Tiffany O’Reilly, 51, and Philip Radestock, 57, of Studley Rise, Trowbridge, visited the Warminster Morrisons in Weymouth Street on Thursday (January 19) to do some grocery shopping. When the couple returned home they tucked into a pack of what they thought were Morrisons’ cheese and onion rolls - but to the horror of Miss O’Reilly, who describes herself as a demi-lacto vegan who eats dairy products, the rolls turned out to contain pork sausage meat.
Miss O'Reilly said: "I felt physically sick when I realised. It is totally unacceptable that this would happen.

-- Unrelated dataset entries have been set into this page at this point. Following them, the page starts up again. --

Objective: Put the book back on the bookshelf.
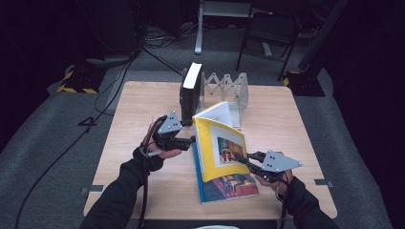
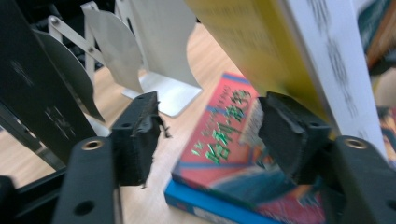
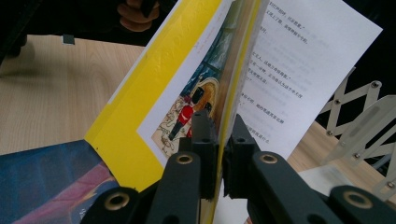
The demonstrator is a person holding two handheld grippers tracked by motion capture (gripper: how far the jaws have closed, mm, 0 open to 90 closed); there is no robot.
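So the yellow book [image 1: 220,148] is about half way to the metal book rack [image 1: 228,90] at the far edge of the tabletop [image 1: 143,105]. It's tilted up on its lower edge on top of the blue book [image 1: 228,187], which lies flat on the near side of the rack. The right tongs [image 1: 242,159] are clamped tight on the yellow book's front cover, and you can see the pads [image 3: 204,140] squeezing the cover with the pages fanning open behind it. The left tongs [image 1: 190,140] are roughly half open with nothing in them, just beside the book's spine, one pad [image 2: 292,135] right up against it. One black book [image 1: 190,93] already stands in the rack's left slot. I'd say what's left: get the cover under control, lift it over, slot it in next to the black one, then the blue book after that
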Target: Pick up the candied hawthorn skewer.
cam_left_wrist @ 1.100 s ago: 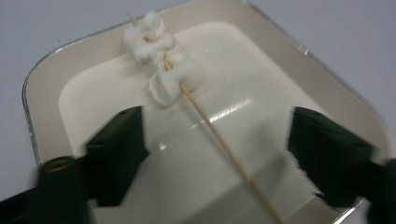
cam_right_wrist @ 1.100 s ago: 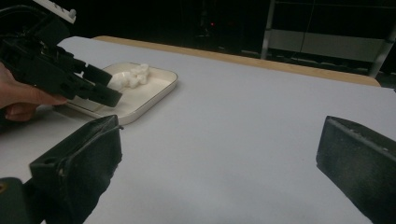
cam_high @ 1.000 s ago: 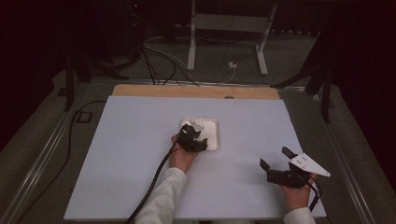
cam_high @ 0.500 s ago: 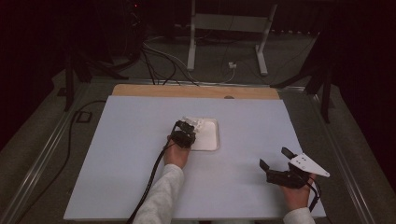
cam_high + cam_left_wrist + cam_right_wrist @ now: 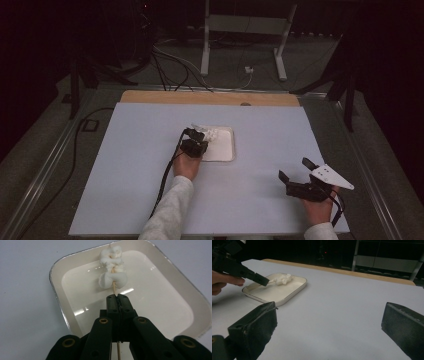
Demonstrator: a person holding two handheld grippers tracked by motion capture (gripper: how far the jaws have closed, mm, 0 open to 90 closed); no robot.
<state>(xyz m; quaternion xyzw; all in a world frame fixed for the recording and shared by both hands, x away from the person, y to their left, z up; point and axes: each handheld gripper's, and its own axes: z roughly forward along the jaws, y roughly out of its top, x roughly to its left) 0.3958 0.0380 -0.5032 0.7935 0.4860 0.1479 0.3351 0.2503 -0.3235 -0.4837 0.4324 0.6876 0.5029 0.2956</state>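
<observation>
Holding item: left gripper [image 5: 117,300], jaws pressed together on a thin wooden skewer [image 5: 114,288]; the stick passes between the jaws and out toward 12 o'clock in the left gripper view.

Skewer load: white, soft, lumpy pieces [image 5: 112,267] threaded on the far end, over the tray's back portion, close to its far rim; whether they touch the tray floor cannot be told.

Tray [image 5: 227,155]: shallow, rectangular, rounded corners, cream inside with a thin metallic edge. Sits just past the middle of the table [image 5: 140,150], slightly toward 1 o'clock. In the high view the left gripper [image 5: 196,141] overlaps the tray's 9 o'clock edge.

Right gripper [image 5: 296,174]: jaws spread wide, nothing between them. Position near the table's 5 o'clock corner, well apart from the tray, held by a hand [image 5: 318,209] close to the near edge. In the right gripper view the tray [image 5: 294,291] lies toward 10 o'clock.

Open room: bare white surface around the tray on all sides, widest toward 9 o'clock and 3 o'clock. A wooden strip [image 5: 210,97] runs along the table's far edge at 12 o'clock.
</observation>
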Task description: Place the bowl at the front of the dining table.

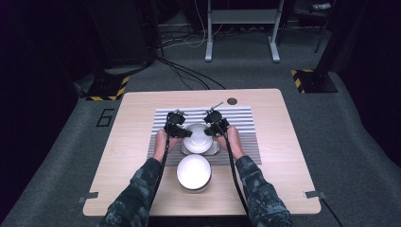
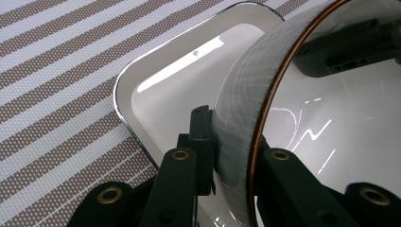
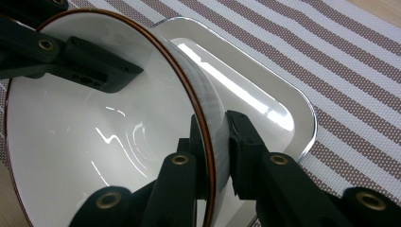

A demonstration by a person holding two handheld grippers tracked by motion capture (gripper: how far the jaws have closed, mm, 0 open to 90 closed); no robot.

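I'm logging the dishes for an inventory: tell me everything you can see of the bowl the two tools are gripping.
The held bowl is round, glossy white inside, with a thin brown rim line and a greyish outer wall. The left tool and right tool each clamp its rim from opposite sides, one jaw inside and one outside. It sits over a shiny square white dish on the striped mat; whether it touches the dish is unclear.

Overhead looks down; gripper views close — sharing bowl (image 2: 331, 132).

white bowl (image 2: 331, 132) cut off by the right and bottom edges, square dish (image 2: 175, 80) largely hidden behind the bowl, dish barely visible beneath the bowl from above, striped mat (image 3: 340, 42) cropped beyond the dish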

For 30 years I have been very careful about what I eat because it used to be so difficult to find food when you went out that did cater to my diet, nowadays when you buy something you expect it to be what it says.

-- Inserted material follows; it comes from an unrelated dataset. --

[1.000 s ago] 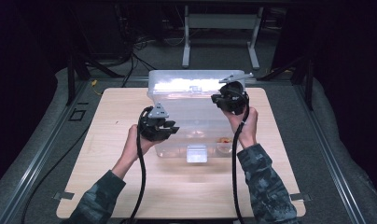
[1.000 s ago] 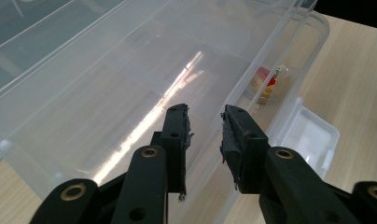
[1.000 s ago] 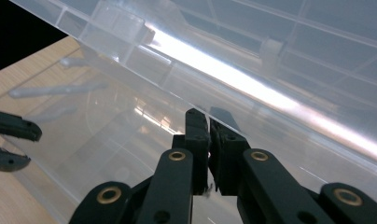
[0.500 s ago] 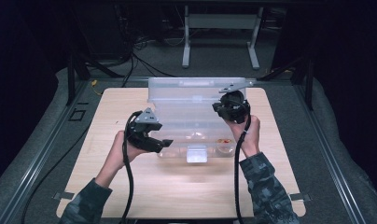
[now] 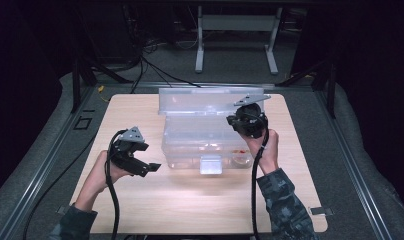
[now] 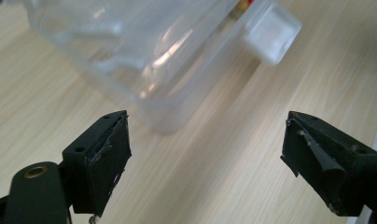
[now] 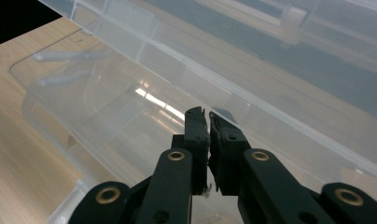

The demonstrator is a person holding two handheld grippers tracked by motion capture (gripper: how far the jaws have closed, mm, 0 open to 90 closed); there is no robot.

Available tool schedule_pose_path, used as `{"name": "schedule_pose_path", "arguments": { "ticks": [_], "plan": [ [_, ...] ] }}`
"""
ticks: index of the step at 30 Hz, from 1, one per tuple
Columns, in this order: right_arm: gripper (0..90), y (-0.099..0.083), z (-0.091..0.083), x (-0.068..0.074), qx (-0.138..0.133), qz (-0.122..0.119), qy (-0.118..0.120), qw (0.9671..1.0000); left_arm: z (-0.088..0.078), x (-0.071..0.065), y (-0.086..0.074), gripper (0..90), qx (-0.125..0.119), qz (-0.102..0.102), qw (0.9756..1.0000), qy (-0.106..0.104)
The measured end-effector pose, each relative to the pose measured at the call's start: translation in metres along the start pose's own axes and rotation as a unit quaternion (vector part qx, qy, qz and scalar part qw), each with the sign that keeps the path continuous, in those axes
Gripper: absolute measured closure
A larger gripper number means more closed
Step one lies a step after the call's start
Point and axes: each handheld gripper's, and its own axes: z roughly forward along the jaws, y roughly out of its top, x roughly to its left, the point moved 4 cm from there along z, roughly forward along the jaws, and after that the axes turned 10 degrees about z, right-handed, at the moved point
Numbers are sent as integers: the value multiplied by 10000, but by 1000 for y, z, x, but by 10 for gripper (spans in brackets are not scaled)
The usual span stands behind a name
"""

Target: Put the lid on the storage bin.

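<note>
On the left, the left tool (image 5: 149,169) hangs over the wooden surface (image 5: 140,205), held in the person's left hand (image 5: 102,172). It lies roughly level and points toward the clear plastic box (image 5: 190,145), which sits just ahead of its tips and apart from them. Its jaws have just been opening, and they now stand wide with nothing between them. In the left gripper view the two pads (image 6: 109,158) frame bare wood, and the near corner of the box (image 6: 144,70) lies just past them, untouched. Farther along that same wall, beyond the tool's right jaw, a frosted latch tab (image 6: 270,30) juts from the box.

In the middle of the surface the box is open. Its lid (image 5: 210,100) stands raised along the side far from the person, and the latch tab (image 5: 210,164) faces the person. Small reddish bits (image 5: 237,152) lie inside, below and just short of the right tool; what they are cannot be told.

On the right, the right tool (image 7: 208,122), held by the person's right hand (image 5: 267,150), is over the right end of the box. Its jaws are closed together with nothing between them, the tips just short of the lid's clear wall (image 7: 270,93), above the box floor.
</note>
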Motion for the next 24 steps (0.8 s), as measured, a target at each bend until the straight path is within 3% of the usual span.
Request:
{"name": "schedule_pose_path", "arguments": {
  "ticks": [2, 3, 4, 7, 15, 24],
  "plan": [
    [858, -1, 0, 1, 2, 54, 85, 9999, 2, 5, -10, 140, 103, -81, 9999, 24],
    [858, -2, -1, 0, 34, 21, -66, 10000, 3, 6, -14, 140, 116, -130, 9998, 37],
    [860, -2, -1, 1, -18, 55, 72, 10000, 4, 8, -17, 140, 126, -181, 9998, 33],
    [863, -5, -5, 4, -53, 32, 112, 9999, 6, 12, -25, 140, 107, -306, 9995, 49],
    [863, -12, -8, 10, 41, 86, 223, 9997, 17, 22, -37, 125, 131, -545, 9984, 27],
    [862, -26, -9, 12, 112, 235, 329, 9991, 19, 29, -41, 119, 185, -633, 9978, 46]
  ]
}}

"In our house we keep the meat and my food separated, we even use different chopping boards to prepare our food. The last time I remember eating meat is when I was pregnant with my son, since then I haven't eaten any, my body just rejects it."
Miss O'Reilly said the response from Morrisons, which referred to the mistake as an 'incident', was not good enough, adding that she expected more from the company.
Mr Radestock said: “My partner hasn’t eaten meat for 30 years, when it turned out to have pork in she was very sick and started suffering from major stomach cramps. I contacted the Food Standards Agency and said that it was lucky it wasn’t a nut allergy or something similar. It just raises the question- when is a label not a label? We have the packaging still and it clearly says cheese and onion, so when do you stop believing in what the label says?
“We were considering to start shopping at Morrisons in Warminster instead of Tesco in Trowbridge but now I don’t think we will be returning.”
In a statement from Morrisons, the company apologised for the error and emphasised that stopping mistakes like this happening are important to the supermarket chain.
A spokesman said: “At Morrisons, we are very aware that for various reasons our customers may wish to avoid certain foods for personal beliefs, and therefore we take the correct labelling of these very seriously indeed. We were very sorry to learn that the customer was sold an incorrectly labelled product, and have offered our sincerest apologies. We will ensure extra vigilance with regard to the correct labelling of these products, and will closely monitor it to make sure it doesn’t happen again.”